> Exercise description
An exact copy of all the data is required, with pictures left out.

....

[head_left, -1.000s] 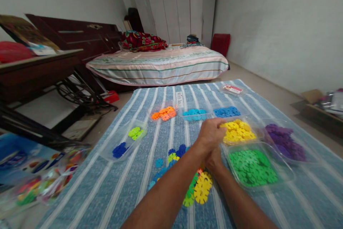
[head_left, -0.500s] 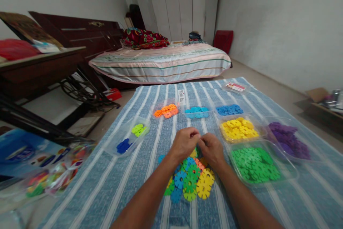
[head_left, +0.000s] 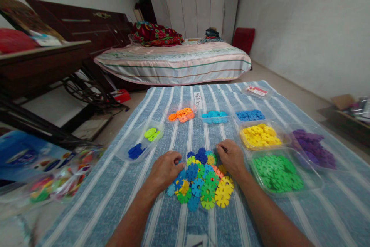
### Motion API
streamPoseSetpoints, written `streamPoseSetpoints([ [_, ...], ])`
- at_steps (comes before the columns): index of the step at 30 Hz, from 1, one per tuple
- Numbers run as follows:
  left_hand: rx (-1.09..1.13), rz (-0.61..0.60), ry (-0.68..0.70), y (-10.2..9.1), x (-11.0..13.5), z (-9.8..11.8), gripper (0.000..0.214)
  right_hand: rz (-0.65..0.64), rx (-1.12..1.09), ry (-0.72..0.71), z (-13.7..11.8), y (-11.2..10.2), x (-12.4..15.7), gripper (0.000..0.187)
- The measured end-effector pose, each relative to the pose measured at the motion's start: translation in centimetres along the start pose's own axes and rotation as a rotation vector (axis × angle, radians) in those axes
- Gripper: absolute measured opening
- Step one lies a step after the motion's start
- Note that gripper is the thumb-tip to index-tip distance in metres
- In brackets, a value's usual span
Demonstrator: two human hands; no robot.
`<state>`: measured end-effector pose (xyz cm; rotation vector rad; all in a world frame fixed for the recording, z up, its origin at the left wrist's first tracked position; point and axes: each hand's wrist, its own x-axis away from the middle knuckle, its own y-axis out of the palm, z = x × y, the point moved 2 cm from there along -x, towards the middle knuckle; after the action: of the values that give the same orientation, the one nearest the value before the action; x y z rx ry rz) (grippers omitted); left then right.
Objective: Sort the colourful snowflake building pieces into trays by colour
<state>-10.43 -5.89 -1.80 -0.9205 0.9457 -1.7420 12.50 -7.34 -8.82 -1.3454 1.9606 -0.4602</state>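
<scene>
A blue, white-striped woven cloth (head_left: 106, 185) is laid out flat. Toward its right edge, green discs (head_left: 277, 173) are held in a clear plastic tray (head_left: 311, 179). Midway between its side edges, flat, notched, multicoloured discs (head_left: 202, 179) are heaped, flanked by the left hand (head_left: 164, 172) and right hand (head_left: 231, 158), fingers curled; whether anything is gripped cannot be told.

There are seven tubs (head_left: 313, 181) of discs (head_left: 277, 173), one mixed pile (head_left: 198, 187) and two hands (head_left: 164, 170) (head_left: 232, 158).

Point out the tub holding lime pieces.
The leftmost tub, beyond and left of the left hand: its lime pieces share it with dark blue pieces; no other tub holds lime.
</scene>
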Motion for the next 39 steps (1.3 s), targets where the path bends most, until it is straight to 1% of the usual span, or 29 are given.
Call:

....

> Solution
[head_left, -1.000s] 
[head_left, -0.500s] 
[head_left, +0.000s] 
### Motion API
streamPoseSetpoints, written `streamPoseSetpoints([ [_, ...], ])`
- at_steps (comes before the columns): index of the step at 30 Hz, from 1, one per tuple
- Numbers run as follows:
  left_hand: rx (-1.09..1.13), rz (-0.61..0.60), ry (-0.68..0.70), y (-10.2..9.1), x (-11.0..13.5), z (-9.8..11.8), gripper (0.000..0.214)
  right_hand: rz (-0.65..0.64), rx (-1.12..1.09), ry (-0.72..0.71), z (-13.7..11.8), y (-11.2..10.2), x (-12.4..15.7), gripper (0.000..0.187)
- The measured end-effector pose, each relative to the pose measured at the motion's start: translation in centimetres along the start pose's own axes and rotation as a rotation vector (axis × angle, radians) in those axes
- Gripper: absolute measured opening
- Step one lies a step after the motion's start
- Note that gripper is the thumb-tip to index-tip distance in metres
- In brackets, a value's usual span
Demonstrator: two human hands; no robot.
`<state>`: measured end-effector pose (xyz cm; rotation vector rad; all in a world frame fixed for the recording, z up, its origin at the left wrist's first tracked position; point and axes: each hand's wrist, its own x-axis away from the middle knuckle, its own y-axis out of the palm, z = x × y, the point moved 2 cm from there along -x, towards the middle knuckle; after the action: of the values that give the same orientation, the one nearest the value before the action; x y z rx ry rz) (grippers omitted); left then right.
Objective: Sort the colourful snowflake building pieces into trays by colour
<state>-10.43 -5.89 -1.80 -0.9205 0.9457 -1.7420 12.50 -7.34 -8.82 -1.3454 1.9606 -0.4602</state>
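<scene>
A blue, white-striped woven cloth (head_left: 106, 185) is laid out flat. Toward its right edge, green discs (head_left: 277, 173) are held in a clear plastic tray (head_left: 311, 179). Midway between its side edges, flat, notched, multicoloured discs (head_left: 202, 179) are heaped, flanked by the left hand (head_left: 164, 172) and right hand (head_left: 231, 158), fingers curled; whether anything is gripped cannot be told.

There are seven tubs (head_left: 313, 181) of discs (head_left: 277, 173), one mixed pile (head_left: 198, 187) and two hands (head_left: 164, 170) (head_left: 232, 158).

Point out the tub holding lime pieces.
The leftmost tub, beyond and left of the left hand: its lime pieces share it with dark blue pieces; no other tub holds lime.
</scene>
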Motion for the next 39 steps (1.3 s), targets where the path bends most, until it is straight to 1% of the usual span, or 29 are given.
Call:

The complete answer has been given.